Task statement> Copy the lines below exactly, starting at the one with "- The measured" and ending at the one with "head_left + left", and leave out any picture.

Collected data>

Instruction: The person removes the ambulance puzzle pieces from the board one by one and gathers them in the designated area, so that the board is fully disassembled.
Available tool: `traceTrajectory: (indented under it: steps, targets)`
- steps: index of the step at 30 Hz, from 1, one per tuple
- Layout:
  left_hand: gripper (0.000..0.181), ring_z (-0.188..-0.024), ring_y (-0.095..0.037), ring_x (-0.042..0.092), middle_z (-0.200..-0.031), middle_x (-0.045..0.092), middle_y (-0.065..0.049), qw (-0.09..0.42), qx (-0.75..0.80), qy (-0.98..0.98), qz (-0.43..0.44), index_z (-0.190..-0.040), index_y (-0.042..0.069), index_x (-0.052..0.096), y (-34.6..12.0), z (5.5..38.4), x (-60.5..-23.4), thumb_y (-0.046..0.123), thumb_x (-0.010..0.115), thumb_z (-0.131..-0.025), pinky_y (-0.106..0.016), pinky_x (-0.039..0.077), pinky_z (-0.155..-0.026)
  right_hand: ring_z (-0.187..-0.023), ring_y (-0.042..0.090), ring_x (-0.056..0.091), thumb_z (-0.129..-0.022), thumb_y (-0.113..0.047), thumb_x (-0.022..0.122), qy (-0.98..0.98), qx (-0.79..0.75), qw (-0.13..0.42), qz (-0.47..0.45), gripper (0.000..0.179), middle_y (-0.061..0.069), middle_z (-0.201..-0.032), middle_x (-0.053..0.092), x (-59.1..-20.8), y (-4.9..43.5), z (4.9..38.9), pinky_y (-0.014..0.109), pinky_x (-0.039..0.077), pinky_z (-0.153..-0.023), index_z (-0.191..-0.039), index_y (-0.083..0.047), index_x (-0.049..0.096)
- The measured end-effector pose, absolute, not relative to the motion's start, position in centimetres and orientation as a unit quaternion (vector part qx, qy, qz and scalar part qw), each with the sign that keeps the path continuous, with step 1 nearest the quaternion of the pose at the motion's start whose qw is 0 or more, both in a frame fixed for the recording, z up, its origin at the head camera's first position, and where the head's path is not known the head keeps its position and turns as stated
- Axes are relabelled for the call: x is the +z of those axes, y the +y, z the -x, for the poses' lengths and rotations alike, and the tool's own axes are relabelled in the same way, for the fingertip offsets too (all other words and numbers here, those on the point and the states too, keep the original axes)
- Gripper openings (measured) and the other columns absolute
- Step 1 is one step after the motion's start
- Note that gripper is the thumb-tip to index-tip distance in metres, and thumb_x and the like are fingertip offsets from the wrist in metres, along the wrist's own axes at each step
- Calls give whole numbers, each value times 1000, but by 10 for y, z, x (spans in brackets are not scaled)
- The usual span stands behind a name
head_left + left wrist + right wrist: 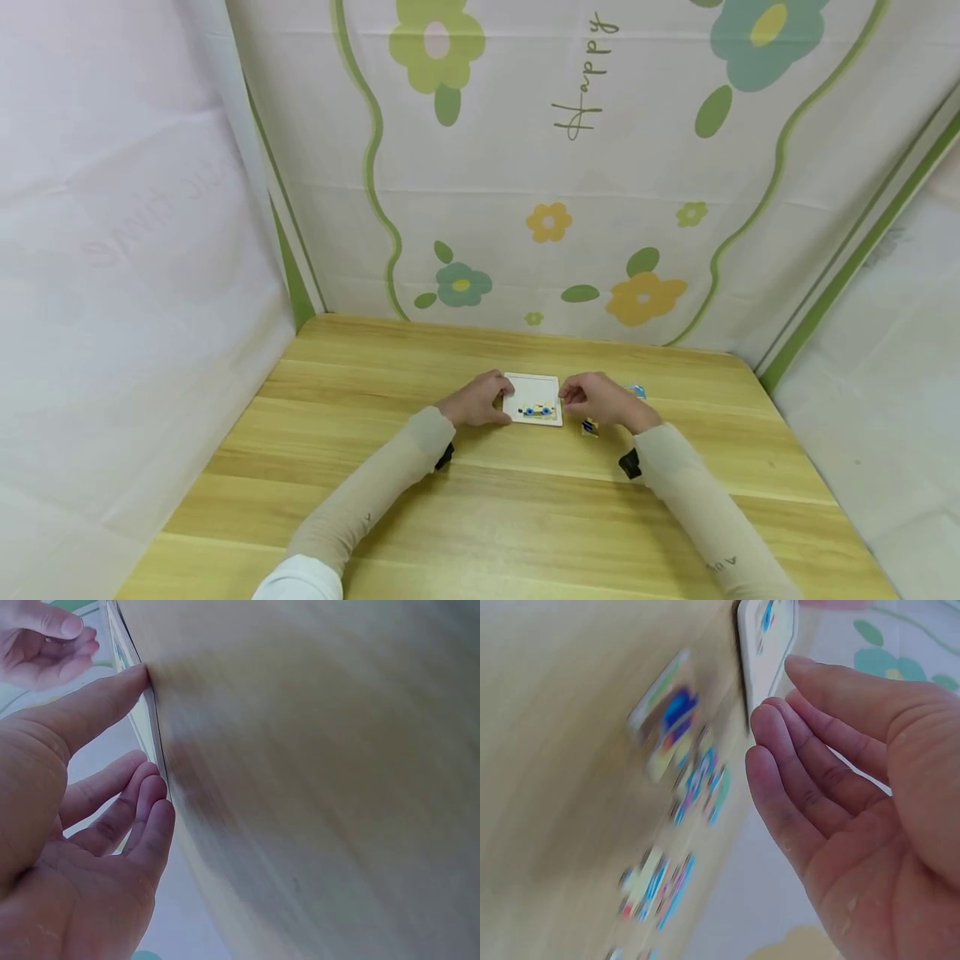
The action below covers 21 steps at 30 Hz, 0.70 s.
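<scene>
A white jigsaw puzzle tray (532, 387) lies on the table, with joined blue and yellow puzzle pieces (538, 411) along its lower part. My left hand (477, 400) holds the tray's left edge, thumb near the front corner and fingers farther back. In the left wrist view, the thumb and fingertips (159, 814) meet the tray's rim. My right hand (600, 398) is by the tray's right edge, fingers loosely bent. Nothing shows between its thumb and fingers (769, 727) in the right wrist view. Loose puzzle pieces (676, 712) lie beside it, blurred.
One loose puzzle piece (590, 427) is just below the right hand, and another blue piece (637, 391) lies beyond it. The wooden table (510, 525) meets a flower-printed cloth (480, 183) at the back. Pale cloth walls (135, 292) stand at both sides.
</scene>
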<state>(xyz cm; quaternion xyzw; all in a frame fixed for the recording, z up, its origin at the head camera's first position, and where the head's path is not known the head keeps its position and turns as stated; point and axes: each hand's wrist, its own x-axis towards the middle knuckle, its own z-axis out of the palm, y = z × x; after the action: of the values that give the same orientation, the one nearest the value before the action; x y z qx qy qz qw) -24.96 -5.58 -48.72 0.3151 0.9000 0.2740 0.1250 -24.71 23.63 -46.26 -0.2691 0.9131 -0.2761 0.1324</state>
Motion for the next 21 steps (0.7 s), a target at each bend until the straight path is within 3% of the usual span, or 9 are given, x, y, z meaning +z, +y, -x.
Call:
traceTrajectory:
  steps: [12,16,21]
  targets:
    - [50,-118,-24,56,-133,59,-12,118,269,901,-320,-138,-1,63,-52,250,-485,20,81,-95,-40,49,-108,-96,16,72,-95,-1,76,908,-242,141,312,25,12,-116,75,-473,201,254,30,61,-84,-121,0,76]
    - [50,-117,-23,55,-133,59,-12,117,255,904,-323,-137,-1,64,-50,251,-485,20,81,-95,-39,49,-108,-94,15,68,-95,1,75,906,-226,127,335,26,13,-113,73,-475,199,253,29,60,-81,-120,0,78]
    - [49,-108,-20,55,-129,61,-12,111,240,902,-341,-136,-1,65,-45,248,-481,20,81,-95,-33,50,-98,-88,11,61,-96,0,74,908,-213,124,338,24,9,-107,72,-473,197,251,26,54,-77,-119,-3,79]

The completed task>
- The measured end-effector pose, absolute, not relative to the motion's start, position in centimetres and orientation as a unit quaternion (vector part qx, qy, qz and scalar part qw), each with the sign that keeps the path continuous, with step 1 nearest the quaternion of the pose at the motion's start whose qw is 0 or more, both in a frame fixed for the recording, z up, its origin at the head camera's first position, and where the head's path is not known the head keeps its position and turns as stated
- Axes are relabelled for the call: x is the +z of those axes, y the +y, z the -x, for the poses' lengths and rotations alike, and the tool's own axes are relabelled in the same way, for the fingertip offsets too (all other words and numbers here, those on the point and the states too, keep the original axes)
- Gripper openings (measured) and the other columns absolute
- Step 1 is one step after the motion's start
- Note that gripper is the thumb-tip to index-tip distance in metres, and thumb_x and the like are fingertip offsets from the wrist in metres, along the wrist's own axes at each step
- Calls give whole numbers, each value times 1000, but by 10 for y, z, x (spans in brackets are not scaled)
- The usual span stands behind a name
head_left + left wrist + right wrist: 

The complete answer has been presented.